▶ _Collected data_
....

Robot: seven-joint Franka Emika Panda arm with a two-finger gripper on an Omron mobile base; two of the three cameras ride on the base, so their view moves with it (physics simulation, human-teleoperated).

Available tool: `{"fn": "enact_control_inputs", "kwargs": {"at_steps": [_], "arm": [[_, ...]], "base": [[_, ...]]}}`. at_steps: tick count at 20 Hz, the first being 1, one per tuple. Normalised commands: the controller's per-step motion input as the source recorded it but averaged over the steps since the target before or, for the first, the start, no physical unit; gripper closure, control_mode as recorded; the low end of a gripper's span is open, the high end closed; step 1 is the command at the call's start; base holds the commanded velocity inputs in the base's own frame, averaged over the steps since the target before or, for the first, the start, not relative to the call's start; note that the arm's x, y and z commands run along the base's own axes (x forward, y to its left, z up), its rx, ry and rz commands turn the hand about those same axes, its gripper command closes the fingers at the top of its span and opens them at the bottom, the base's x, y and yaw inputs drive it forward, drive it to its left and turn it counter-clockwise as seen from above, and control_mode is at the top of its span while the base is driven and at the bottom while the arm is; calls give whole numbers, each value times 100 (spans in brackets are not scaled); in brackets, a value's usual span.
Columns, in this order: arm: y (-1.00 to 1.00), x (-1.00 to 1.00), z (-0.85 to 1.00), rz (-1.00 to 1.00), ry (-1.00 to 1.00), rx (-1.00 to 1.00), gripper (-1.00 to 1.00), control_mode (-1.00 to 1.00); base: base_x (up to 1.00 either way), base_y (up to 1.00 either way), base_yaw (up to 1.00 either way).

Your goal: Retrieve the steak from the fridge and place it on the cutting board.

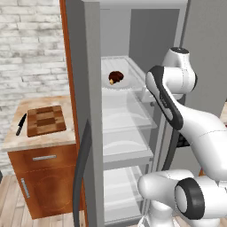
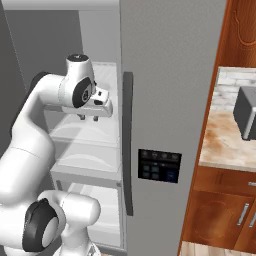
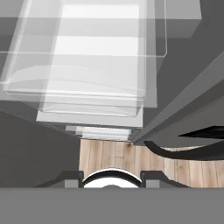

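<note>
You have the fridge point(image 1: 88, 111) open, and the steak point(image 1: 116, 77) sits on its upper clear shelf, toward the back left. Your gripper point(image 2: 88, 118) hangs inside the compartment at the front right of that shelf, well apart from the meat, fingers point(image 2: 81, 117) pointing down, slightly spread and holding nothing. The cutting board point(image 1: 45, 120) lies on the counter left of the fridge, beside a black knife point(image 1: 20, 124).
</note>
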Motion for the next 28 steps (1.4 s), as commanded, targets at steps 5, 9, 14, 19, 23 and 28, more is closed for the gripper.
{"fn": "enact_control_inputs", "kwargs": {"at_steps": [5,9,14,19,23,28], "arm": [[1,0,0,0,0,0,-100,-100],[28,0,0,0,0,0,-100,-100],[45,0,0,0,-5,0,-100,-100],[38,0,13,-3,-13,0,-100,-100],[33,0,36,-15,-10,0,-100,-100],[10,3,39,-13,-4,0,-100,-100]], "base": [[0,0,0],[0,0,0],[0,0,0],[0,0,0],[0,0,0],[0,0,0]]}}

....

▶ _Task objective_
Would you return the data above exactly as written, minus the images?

▶ _Answer to this problem_
Robot: seven-joint Franka Emika Panda arm with a two-finger gripper on an Omron mobile base; two of the three cameras ride on the base, so their view moves with it (physics simulation, human-teleoperated).

Available tool: `{"fn": "enact_control_inputs", "kwargs": {"at_steps": [_], "arm": [[_, ...]], "base": [[_, ...]]}}`. at_steps: tick count at 20 Hz, the first being 1, one per tuple. Normalised commands: the controller's per-step motion input as the source recorded it but averaged over the steps since the target before or, for the first, the start, no physical unit; gripper closure, control_mode as recorded; the low end of a gripper's span is open, the high end closed; step 1 is the command at the call's start; base holds the commanded velocity inputs in the base's own frame, averaged over the steps since the target before or, for the first, the start, not relative to the call's start; note that the arm's x, y and z commands run along the base's own axes (x forward, y to its left, z up), its rx, ry and rz commands turn the hand about those same axes, its gripper command closes the fingers at the top of its span and opens them at the bottom, the base's x, y and yaw inputs drive it forward, drive it to its left and turn it counter-clockwise as seen from above, and control_mode is at the top of its span while the base is driven and at the bottom while the arm is; calls give whole numbers, each value times 100 (spans in brackets are not scaled); in brackets, a value's usual span.
Columns, in this order: arm: y (-1.00 to 1.00), x (-1.00 to 1.00), z (-0.85 to 1.00), rz (-1.00 to 1.00), ry (-1.00 to 1.00), rx (-1.00 to 1.00), gripper (-1.00 to 1.00), control_mode (-1.00 to 1.00); base: base_x (up to 1.00 either way), base_y (up to 1.00 either way), base_yaw (up to 1.00 either way).

Your goal: Retrieve the steak from the fridge and place it on the cutting board.


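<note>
You have the fridge point(image 1: 88, 111) open, and the steak point(image 1: 116, 77) sits on its upper clear shelf, toward the back left. Your gripper point(image 2: 88, 118) hangs inside the compartment at the front right of that shelf, well apart from the meat, fingers point(image 2: 81, 117) pointing down, slightly spread and holding nothing. The cutting board point(image 1: 45, 120) lies on the counter left of the fridge, beside a black knife point(image 1: 20, 124).
</note>
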Motion for the next 28 steps (1.4 s), as commanded, targets at steps 5, 9, 14, 19, 23 and 28, more is closed for the gripper.
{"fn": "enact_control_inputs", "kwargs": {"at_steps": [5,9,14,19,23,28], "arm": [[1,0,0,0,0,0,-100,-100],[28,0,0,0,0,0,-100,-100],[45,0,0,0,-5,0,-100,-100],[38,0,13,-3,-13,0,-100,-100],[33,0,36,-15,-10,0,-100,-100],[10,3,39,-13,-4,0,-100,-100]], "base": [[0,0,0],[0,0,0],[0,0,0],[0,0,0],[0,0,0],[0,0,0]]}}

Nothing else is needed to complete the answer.